━━ Provided material

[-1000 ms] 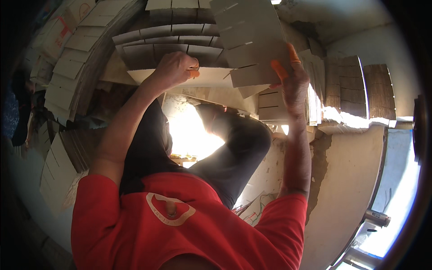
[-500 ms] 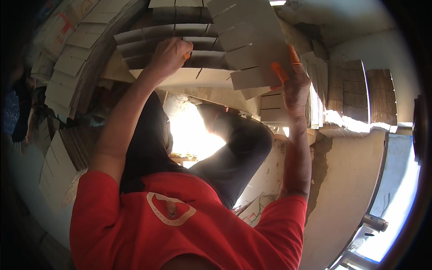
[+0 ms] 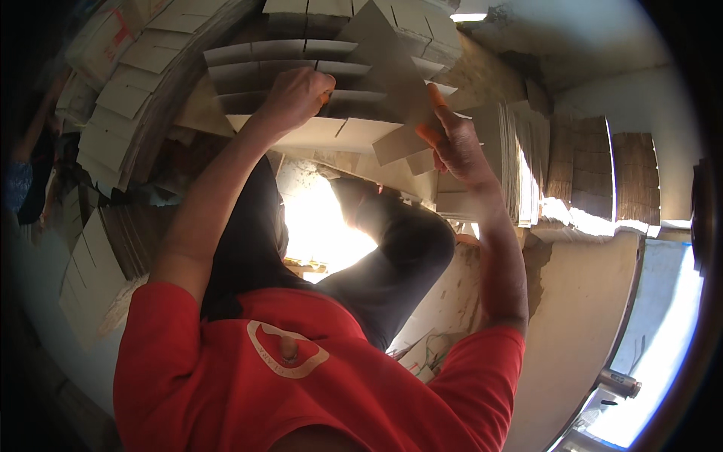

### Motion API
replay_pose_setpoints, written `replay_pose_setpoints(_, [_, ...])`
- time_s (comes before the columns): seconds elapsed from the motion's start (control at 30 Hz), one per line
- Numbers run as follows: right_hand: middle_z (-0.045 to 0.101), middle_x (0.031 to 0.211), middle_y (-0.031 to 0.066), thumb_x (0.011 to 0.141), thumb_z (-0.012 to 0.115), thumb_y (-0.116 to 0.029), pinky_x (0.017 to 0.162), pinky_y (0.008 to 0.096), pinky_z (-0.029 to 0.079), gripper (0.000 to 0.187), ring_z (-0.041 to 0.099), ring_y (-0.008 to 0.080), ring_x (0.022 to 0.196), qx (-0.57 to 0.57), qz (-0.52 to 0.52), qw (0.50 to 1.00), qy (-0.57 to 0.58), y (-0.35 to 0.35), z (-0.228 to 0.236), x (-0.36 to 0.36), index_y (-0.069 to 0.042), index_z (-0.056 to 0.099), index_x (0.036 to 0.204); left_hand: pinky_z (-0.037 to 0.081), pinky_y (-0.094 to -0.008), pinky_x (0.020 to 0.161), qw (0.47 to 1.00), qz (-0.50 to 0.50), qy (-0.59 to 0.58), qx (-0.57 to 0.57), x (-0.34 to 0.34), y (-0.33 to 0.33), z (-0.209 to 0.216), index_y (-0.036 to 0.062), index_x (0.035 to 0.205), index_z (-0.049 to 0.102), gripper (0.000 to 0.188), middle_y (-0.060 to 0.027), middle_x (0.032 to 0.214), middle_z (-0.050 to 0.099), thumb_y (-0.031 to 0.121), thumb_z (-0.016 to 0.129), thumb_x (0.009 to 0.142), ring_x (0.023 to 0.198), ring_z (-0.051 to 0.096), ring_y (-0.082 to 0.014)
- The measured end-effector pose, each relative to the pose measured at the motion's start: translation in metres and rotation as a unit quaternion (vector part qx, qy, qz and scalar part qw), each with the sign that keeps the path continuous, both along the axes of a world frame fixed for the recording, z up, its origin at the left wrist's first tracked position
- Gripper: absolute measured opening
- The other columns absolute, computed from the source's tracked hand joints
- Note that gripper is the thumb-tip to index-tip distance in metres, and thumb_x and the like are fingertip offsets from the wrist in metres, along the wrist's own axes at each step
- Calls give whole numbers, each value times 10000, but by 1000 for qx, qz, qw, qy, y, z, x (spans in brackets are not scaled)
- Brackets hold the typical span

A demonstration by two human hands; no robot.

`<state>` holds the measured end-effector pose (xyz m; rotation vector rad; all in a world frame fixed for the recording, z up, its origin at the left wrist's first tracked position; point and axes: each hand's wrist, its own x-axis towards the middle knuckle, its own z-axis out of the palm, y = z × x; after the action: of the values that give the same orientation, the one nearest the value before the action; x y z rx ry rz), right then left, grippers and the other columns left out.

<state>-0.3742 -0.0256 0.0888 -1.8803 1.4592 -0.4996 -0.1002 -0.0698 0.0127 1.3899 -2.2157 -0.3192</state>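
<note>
My left hand (image 3: 300,96) is closed at a row of upright slotted cardboard strips (image 3: 260,73), its fingers pinched at one strip; the fingertips are partly hidden. The strips stand one behind another with dark gaps between them. Orange covers show on fingers of both hands. To the right, my right hand (image 3: 458,147) grips a loose grey cardboard strip (image 3: 390,64) between thumb and fingers. That strip slants across the right end of the row, its top pointing far and left. A paler cardboard strip (image 3: 335,129) forms the near side of the row.
Stacked slotted cardboard sheets (image 3: 124,98) line the left side, with another stack (image 3: 94,264) lower down. More cardboard stacks (image 3: 591,162) stand along the right by the wall. Past the row lie further cardboard pieces (image 3: 422,30). My bent legs (image 3: 399,241) are beneath my arms.
My right hand has moved left and slightly nearer with its strip, which has turned and now slants more narrowly over the row. My left hand stays at the row, barely shifted.
</note>
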Motion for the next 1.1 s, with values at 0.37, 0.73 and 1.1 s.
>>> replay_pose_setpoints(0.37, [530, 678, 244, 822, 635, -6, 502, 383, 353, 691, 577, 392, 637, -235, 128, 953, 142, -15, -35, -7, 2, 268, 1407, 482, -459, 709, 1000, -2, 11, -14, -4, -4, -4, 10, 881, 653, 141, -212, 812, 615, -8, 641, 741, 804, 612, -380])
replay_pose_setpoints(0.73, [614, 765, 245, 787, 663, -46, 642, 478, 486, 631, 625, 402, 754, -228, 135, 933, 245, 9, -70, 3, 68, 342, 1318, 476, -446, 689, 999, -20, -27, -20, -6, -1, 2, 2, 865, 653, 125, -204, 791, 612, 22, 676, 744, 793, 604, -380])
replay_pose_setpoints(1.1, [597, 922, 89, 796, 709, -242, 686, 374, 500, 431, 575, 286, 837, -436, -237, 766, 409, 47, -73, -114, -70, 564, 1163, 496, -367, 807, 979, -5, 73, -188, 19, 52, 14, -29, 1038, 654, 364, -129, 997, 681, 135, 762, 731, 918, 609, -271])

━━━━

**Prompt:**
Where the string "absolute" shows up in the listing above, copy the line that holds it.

**Answer to the exercise:**
- Gripper: absolute measured opening
- The other columns absolute, computed from the source's tracked hand joints

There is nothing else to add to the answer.